We examined if very low-birth-weight (VLBW) infants of multiple gestation pregnancies experience more complications and take longer to achieve clinical milestones compared with similar singletons. We performed a retrospective analysis of all infants less than 1500 g at birth in a large neonatal database.

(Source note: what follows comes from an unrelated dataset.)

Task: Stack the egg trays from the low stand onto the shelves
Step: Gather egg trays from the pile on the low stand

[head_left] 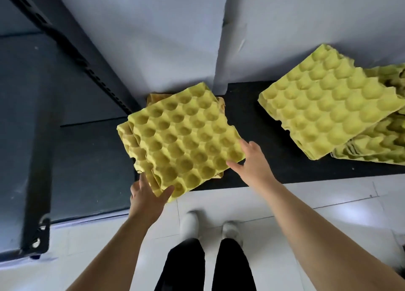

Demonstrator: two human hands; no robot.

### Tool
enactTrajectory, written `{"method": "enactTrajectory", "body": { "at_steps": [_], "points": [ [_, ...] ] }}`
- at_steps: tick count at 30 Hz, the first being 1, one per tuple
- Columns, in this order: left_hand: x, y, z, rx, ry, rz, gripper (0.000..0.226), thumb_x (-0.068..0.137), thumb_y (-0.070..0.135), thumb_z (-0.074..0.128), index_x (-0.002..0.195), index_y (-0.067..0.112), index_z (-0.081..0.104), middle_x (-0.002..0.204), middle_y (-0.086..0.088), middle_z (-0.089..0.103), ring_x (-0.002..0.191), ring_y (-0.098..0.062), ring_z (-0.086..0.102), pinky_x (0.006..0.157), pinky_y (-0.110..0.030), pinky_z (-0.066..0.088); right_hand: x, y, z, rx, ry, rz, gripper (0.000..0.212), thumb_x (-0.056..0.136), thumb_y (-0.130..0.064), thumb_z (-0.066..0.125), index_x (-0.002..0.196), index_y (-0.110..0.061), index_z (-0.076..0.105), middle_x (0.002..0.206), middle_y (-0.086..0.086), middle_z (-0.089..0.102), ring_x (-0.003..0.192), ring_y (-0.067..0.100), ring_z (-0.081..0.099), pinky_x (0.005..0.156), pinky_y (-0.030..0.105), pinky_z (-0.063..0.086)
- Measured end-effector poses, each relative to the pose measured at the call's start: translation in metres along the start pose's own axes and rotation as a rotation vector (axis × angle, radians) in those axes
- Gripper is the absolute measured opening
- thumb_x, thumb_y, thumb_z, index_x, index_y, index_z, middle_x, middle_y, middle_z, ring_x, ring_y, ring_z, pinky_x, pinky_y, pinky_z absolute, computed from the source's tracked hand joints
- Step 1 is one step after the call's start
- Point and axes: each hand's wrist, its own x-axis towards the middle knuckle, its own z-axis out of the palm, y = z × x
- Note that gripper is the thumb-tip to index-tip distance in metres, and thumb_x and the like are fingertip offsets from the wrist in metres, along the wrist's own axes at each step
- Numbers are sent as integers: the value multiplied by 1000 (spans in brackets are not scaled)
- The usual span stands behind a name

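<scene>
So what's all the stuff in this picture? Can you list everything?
Yellow-green moulded pulp egg trays: one small pile, yellow-green, left end of the stand, between the hands.
More egg trays: one untidy heap, yellow-green, right end of the stand.
Black low stand: one, black, against the wall.
Dark metal shelf unit: one, dark grey, far left.
Tiled floor: white, bottom.
Wall: pale grey, behind.
Shoes: two, white, on the floor.
Trousers: black, bottom middle.
Left hand: thumb on the pile's near corner.
Right hand: fingertips touching the pile's right edge.
</scene>
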Motion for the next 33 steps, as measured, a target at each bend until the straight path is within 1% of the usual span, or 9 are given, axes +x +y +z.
{"method": "enactTrajectory", "body": {
  "at_steps": [3,6,9,14,19,24,27,30,33],
  "points": [
    [19,-6,20,-84,21,-66,103,79,54,71,154,31,4,151,-15,22,130,-40,37,99,-55,42,30,16,17,44,-67,59,91,81,-47,70,150,-41,12,155,15,14,140,32,26,110,47,34],
    [32,-10,37,-186,76,-77,108,77,50,76,153,34,0,149,-18,29,131,-34,34,97,-52,39,49,27,29,90,-98,57,100,74,-49,75,148,-46,7,149,12,28,136,31,32,108,50,36],
    [36,-9,46,-228,113,-96,115,75,52,77,153,34,-5,148,-22,27,129,-36,36,97,-53,43,57,36,35,158,-103,26,109,68,-43,82,147,-46,8,142,4,40,133,27,34,108,50,35],
    [26,-7,42,-280,178,-73,116,73,48,81,153,37,-3,146,-21,25,130,-34,31,104,-56,37,51,36,36,241,-98,-1,110,63,-37,85,144,-50,12,139,-5,45,128,18,43,107,43,38],
    [2,6,13,-337,203,-2,107,76,43,80,153,38,6,145,-18,26,99,-19,34,89,-36,40,38,19,15,398,-100,2,104,66,-27,86,144,-48,20,135,-18,48,120,7,47,94,27,39],
    [-30,28,-14,-351,161,47,111,72,51,79,152,44,3,146,-13,22,114,-27,42,96,-41,40,2,3,-23,452,-40,21,102,67,-25,86,145,-41,22,127,-17,51,111,2,51,89,22,37],
    [-52,41,-26,-332,122,81,120,63,55,83,150,49,1,145,-11,22,120,-33,47,96,-42,43,-30,-4,-51,451,17,28,100,68,-27,86,144,-40,23,123,-18,50,98,-12,46,89,23,34],
    [-80,55,-38,-318,94,122,128,57,54,87,150,50,0,148,-8,19,123,-32,46,97,-42,43,-58,-9,-79,420,67,23,96,69,-30,85,143,-39,25,120,-16,47,103,2,43,89,24,33],
    [-114,68,-51,-358,95,188,129,58,44,91,151,48,0,149,-8,21,134,-26,35,103,-40,36,-93,-15,-102,385,131,2,93,69,-33,85,141,-40,25,123,-14,47,109,5,42,90,25,35]
  ]
}}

Singletons were compared with twins and higher-order multiples for demographic, morbidities, and process milestones including feeding, respiratory, thermoregulation, and length of stay. Multivariable regression analyses were performed to control for potential confounding variables. A total of 5507 infants were included: 3792 singletons, 1391 twins, and 324 higher-order multiples. There were no differences in Apgar scores, small for gestational age status, and incidence of necrotizing enterocolitis, severe retinopathy of prematurity, severe intraventricular hemorrhage, sepsis, bronchopulmonary dysplasia, or the need for surgery. Multiples had higher rates of apnea and patent ductus arteriosus than singletons. VLBW multiples achieved milestones at similar rates in most areas compared with singletons except for the achievement of full oral feedings. Length of stay, after controlling for confounding variables, did not differ between the groups. Compared with singletons, VLBW multiples had similar morbidity and achieved most feeding and thermoregulation milestones at similar rates.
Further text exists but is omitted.